Die SPD und das Abo

In den letzten Tagen des Wahlkampfes überrascht die SPD uns mit einer Medieninitiative. Acht Vorschläge werden flott runter geschrieben, wie denn den unter Auflagenschwund und Anzeigenrückgang leidenden Printmedien geholfen werden soll.

Zwei dieser Maßnahmen befassen sich mit dem Abonnement. Gefordert wird

  • die steuerliche Absetzbarkeit eines Tageszeitungsabonnements
  • ein möglichst flächendeckendes und verbindliches Zeitungsangebot für Schülerinnen und Schüler sowie Auszubildende in Kooperation mit den Zeitungsverlegerverbänden

Oh, das ist auf den ersten Blick nett, ja, das hat Charme! Aber wie so oft bei den Sozialdemokraten, wenn man nach dem ersten Nicken an die Wand klopft, klingt es ziemlich hohl.

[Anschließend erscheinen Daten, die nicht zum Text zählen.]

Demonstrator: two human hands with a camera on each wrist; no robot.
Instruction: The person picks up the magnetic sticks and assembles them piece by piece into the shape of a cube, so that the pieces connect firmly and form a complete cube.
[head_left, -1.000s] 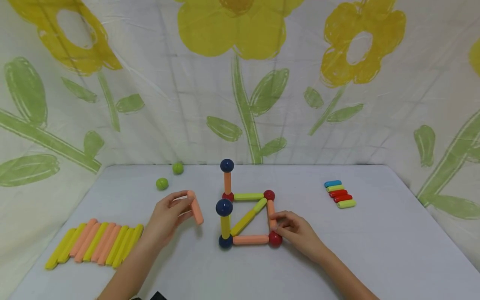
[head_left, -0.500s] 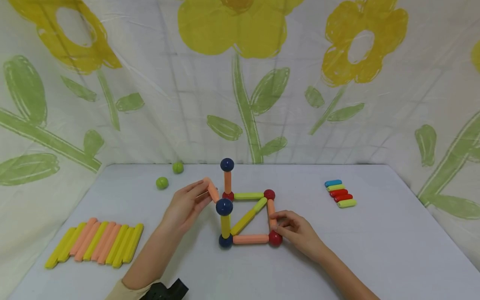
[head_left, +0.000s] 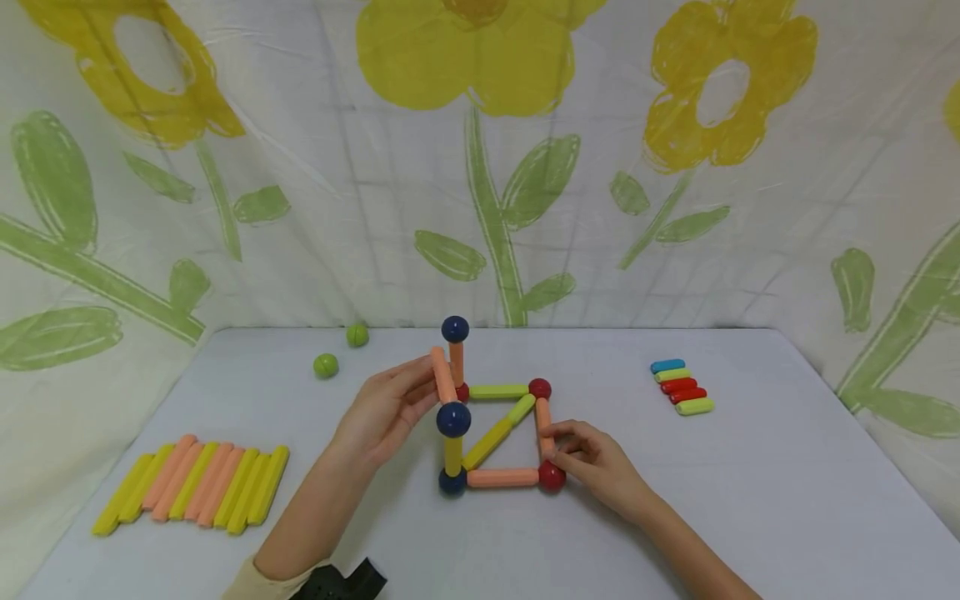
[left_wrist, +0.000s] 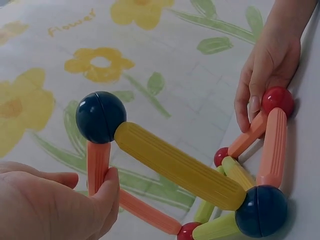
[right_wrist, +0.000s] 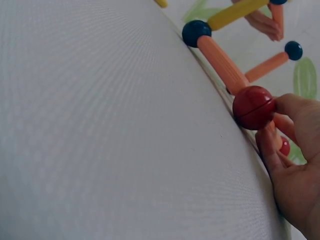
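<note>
In the head view, my left hand [head_left: 386,412] pinches a salmon magnetic stick [head_left: 442,375] between thumb and fingers. Its near end meets the blue ball [head_left: 453,419] atop the yellow upright stick [head_left: 453,457]; the left wrist view shows this blue ball [left_wrist: 101,117] with the held stick [left_wrist: 98,167] just under it. My right hand [head_left: 600,473] grips the frame's right salmon stick [head_left: 544,417], fingertips right by the red corner ball [head_left: 552,476]. A yellow-green diagonal [head_left: 495,435] crosses the square base. Behind, another blue ball [head_left: 455,328] tops a salmon upright.
Yellow and salmon sticks [head_left: 191,483] lie in a row at left. Two green balls [head_left: 326,366] sit at the back left. Several short sticks [head_left: 678,386] in blue, green and red lie at right. A flower-printed cloth [head_left: 337,192] hangs behind the white table [head_left: 750,500].
My left hand has carried the salmon stick rightward from beside the frame up to the front blue ball, tilting it. That ball has shifted slightly. My right hand has stayed put.
</note>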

Dann kommen einem ein paar Fragen in den Sinn: Warum nur die Tageszeitungen und nicht auch Wochenzeitungen und Zeitschriften? Was heißt eigentlich verbindliches Abo in einer freien Wirtschaft? Und, wer soll die Abos der Schüler letztendlich zahlen?

Warum in Kooperation mit den Verlegerverbänden, warum nicht direkt mit den Verlagen? Was passiert mit Vati sein vollbezahltes Abo, wenn das Abo für den im Haushalt lebenden Lehrling kostenlos geliefert wird?

Und die Frage aller Fragen: Hier spricht eine Partei, die seit 11 Jahren in der Regierung arbeitet. Warum ist sie zum Thema nicht schon längst tätig geworden?

Der Wähler erkennt die Absicht und ist verstimmt.